Abstract

This article addresses a challenging industrial problem known as the unrelated parallel machine scheduling problem (UPMSP) with sequence-dependent setup times. In UPMSP, we have a set of machines and a group of jobs. The goal is to find the optimal way to schedule jobs for execution by one of the several available machines. UPMSP has been classified as an NP-hard optimisation problem and, thus, cannot be solved by exact methods. Meta-heuristic algorithms are commonly used to find sub-optimal solutions. However, large-scale UPMSP instances pose a significant challenge to meta-heuristic algorithms. To effectively solve a large-scale UPMSP, this article introduces a two-stage evolutionary variable neighbourhood search (EVNS) methodology. The proposed EVNS integrates a variable neighbourhood search algorithm and an evolutionary descent framework in an adaptive manner. The proposed evolutionary framework is employed in the first stage. It uses a mix of crossover and mutation operators to generate diverse solutions. In the second stage, we propose an adaptive variable neighbourhood search to exploit the area around the solutions generated in the first stage. A dynamic strategy is developed to determine the switching time between these two stages. To guide the search towards promising areas, a diversity-based fitness function is proposed to explore different locations in the search landscape. We demonstrate the competitiveness of the proposed EVNS by presenting the computational results and comparisons on the 1640 UPMSP benchmark instances, which have been commonly used in the literature.

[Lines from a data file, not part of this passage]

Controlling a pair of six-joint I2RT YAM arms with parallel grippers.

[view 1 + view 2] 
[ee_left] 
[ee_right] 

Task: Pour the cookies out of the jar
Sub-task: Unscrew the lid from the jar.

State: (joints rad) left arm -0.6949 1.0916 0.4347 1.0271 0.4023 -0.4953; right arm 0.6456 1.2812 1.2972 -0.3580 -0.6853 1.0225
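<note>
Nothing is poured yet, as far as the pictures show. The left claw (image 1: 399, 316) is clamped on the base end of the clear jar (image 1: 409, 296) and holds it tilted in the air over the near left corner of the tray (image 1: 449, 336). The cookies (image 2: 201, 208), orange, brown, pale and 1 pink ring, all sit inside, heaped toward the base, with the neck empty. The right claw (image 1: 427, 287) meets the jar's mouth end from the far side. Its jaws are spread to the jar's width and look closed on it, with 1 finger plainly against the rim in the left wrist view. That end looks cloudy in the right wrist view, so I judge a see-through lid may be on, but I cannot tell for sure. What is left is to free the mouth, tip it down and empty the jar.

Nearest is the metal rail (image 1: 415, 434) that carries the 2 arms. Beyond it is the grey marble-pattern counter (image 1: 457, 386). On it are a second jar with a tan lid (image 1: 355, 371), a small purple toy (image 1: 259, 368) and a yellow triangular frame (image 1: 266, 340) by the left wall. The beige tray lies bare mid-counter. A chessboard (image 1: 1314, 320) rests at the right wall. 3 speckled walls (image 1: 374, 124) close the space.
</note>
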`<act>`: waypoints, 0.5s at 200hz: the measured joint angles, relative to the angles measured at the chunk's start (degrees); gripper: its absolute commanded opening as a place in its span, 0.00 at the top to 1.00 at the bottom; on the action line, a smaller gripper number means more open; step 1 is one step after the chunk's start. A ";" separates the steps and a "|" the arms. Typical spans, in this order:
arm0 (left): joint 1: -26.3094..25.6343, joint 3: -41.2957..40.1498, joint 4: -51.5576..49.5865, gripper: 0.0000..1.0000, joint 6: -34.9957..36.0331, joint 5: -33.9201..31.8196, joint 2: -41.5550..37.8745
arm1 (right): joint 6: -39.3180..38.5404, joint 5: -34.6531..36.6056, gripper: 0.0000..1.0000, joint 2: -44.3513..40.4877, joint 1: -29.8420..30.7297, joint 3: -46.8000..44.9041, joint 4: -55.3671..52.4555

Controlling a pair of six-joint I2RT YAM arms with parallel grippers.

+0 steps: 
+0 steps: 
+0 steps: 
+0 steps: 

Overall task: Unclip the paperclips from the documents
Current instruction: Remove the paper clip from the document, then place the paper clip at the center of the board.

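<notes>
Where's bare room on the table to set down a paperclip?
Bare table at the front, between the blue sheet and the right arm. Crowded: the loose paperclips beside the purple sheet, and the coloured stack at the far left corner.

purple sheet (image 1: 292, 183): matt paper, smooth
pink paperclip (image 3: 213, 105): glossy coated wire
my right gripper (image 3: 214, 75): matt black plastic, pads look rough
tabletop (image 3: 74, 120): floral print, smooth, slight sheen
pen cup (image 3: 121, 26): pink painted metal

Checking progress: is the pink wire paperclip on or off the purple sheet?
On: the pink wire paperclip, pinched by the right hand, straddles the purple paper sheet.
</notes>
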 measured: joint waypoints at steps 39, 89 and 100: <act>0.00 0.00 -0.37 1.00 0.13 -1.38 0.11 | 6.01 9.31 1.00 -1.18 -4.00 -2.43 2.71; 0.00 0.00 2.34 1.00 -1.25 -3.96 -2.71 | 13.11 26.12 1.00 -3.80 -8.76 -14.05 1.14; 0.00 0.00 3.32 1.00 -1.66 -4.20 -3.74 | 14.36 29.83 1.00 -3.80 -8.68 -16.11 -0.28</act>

The experiment results show that our EVNS obtains better results than the compared algorithms on several UPMSP instances.

Highlights

  • Increasing productivity and minimising cost are the most challenges issues faced by manufacturing companies

  • If we examine individual comparison, evolutionary variable neighbourhood search (EVNS) is better than Genetic algorithm (GA), Simulated annealing (SA), Iterated local search (ILS), Late acceptance hill-climbing (LAHC) and Step counting hill-climbing (SCHC)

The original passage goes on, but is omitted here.